Mit der Afterwork-Veranstaltung und der Straßenbahnfahrt konnten wir unsere Feierkultur, Wiener Tradition und unseren Innovationsgeist sehr gut zeigen. Wir sind ein extrem innovatives und internationales Unternehmen, aber gleichzeitig sind wir stark lokal verwurzelt. Das hat dieses Event durch den Gegensatz zwischen der traditionellen Bim und dem neuen Recruitingansatz sehr gut zum Ausdruck gebracht.
Im darauffolgenden Februar haben Sie mit „Recruiting in the Dark“ nachgelegt. Worum ging es Ihnen dabei?

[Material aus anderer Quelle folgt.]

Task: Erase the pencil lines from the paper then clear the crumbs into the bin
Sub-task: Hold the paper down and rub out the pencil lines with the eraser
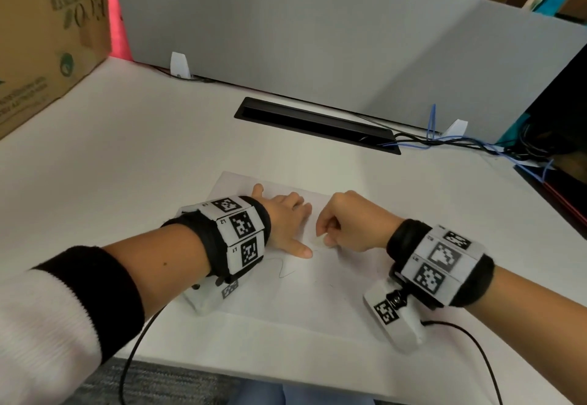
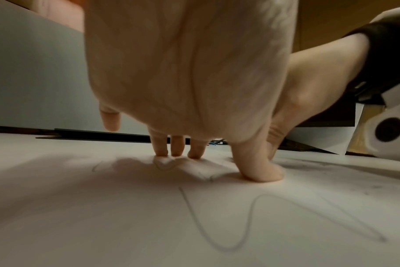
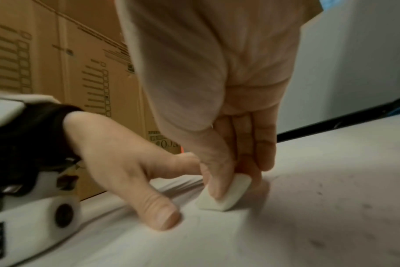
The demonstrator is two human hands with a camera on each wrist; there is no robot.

Hierbei ging es uns um Werte, die uns bei EY sehr wichtig sind, nämlich Diversity, Equity und Inclusion. Sprich: Bei uns sind alle willkommen, sofern sie die Voraussetzungen für die Jobs mitbringen und ins Team passen. Mit dem Event wollten wir auch Menschen mit besonderen Bedürfnissen auf uns aufmerksam machen und konnten gleichzeitig Awareness für Menschen mit einer Sehbehinderung schaffen. Als Partner haben wir den Verein Dialog im Dunkeln gefunden, die mit uns Recruiting-Gespräche in völliger Dunkelheit umgesetzt haben. Die Kandidat:innen konnten sich vorab komplett anonym bewerben – ohne Foto und Namen.
Auch diese Aktion passte insofern gut zu unserer Unternehmenskultur, weil wir großen Wert auf Diversity legen. Wir sind beispielsweise langjähriger Partner von myAbility, unterstützen Frauen mit unserer Female Leadership Journey durch diverse Weiterbildungen, Events und Kooperationen und sind mittlerweile jedes Jahr Teil der Vienna Pride – auf die sich viele Kolleg:innen jedes Jahr sehr freuen.

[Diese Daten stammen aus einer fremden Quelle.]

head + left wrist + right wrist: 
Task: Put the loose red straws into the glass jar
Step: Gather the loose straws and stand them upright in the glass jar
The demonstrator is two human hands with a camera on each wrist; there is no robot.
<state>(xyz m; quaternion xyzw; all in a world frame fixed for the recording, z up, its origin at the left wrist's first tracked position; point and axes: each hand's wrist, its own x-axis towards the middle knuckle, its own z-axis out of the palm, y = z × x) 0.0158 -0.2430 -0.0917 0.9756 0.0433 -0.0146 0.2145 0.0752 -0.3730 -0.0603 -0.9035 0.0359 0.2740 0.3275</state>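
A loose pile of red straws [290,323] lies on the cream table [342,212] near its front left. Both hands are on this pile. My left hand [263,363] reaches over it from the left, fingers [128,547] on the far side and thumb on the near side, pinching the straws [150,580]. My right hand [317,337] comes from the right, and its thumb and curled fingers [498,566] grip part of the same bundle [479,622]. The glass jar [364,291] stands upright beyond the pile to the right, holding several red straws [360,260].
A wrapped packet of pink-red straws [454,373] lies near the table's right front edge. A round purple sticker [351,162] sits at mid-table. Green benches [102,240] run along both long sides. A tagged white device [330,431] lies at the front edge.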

Mit den Events haben Sie viel Aufmerksamkeit erregt. Müssen Sie so stark trommeln, um passende Leute zu finden?
Ja, wir bekommen zwar viele Bewerbungen, aber nichtsdestotrotz sind wir in einem sehr konkurrierenden Arbeitsmarkt unterwegs. Wir bieten Leistungen an, die grundsätzlich auch andere Big-Four-Unternehmen im Programm haben. Aber wir unterscheiden uns in der Unternehmenskultur. Events wie diese bieten für uns eine Möglichkeit, uns so zu präsentieren, wie wir sind: Wir arbeiten hart, aber feiern auch gerne. Wir legen Wert auf Qualität, Teamgeist und Vielfalt.
Wie erfolgreich waren die Veranstaltungen letztlich für Ihr Recruiting?
Wir haben jeweils mehr als 100 Bewerbungen erhalten. Die Zahl der Einstellungen hat sich immer im zweistelligen Bereich bewegt. Großteils konnten wir schon am Tag der Veranstaltung selbst Zusagen treffen. Allerdings geht es uns nicht nur um die reinen Einstellungszahlen: Solche Events sind für uns auch wichtige Image-Kampagnen.
Wie würden Sie das Verhältnis von internem und externem Employer Branding beschreiben?
Das geht Hand in Hand. Wir binden unsere Mitarbeitenden in alle Recruiting-Events ein. Die Afterworks besuchen beispielsweise mehr interne Mitarbeitende als externe Talente – das gemeinsame Networking und authentische Kennenlernen ist uns bei unseren Events ein besonderes Anliegen. In all unseren Aktivitäten, die wir für das Employer Branding setzen, sind interne Aktionen eingebaut. Daher lässt sich das nicht trennen. Auch unser Recruiting wird zu einem großen Teil von den Kolleg:innen getragen. Sie führen Gespräche mit Talenten, sie sind auf Messen aktiv und geben auf vielfältige Weise Einblick in ihren Berufsalltag. Das ist auch besonders wichtig für uns, denn wer kann einen Job besser bewerben als eine Person, die ihn gerade mit Erfolg und Spaß ausübt?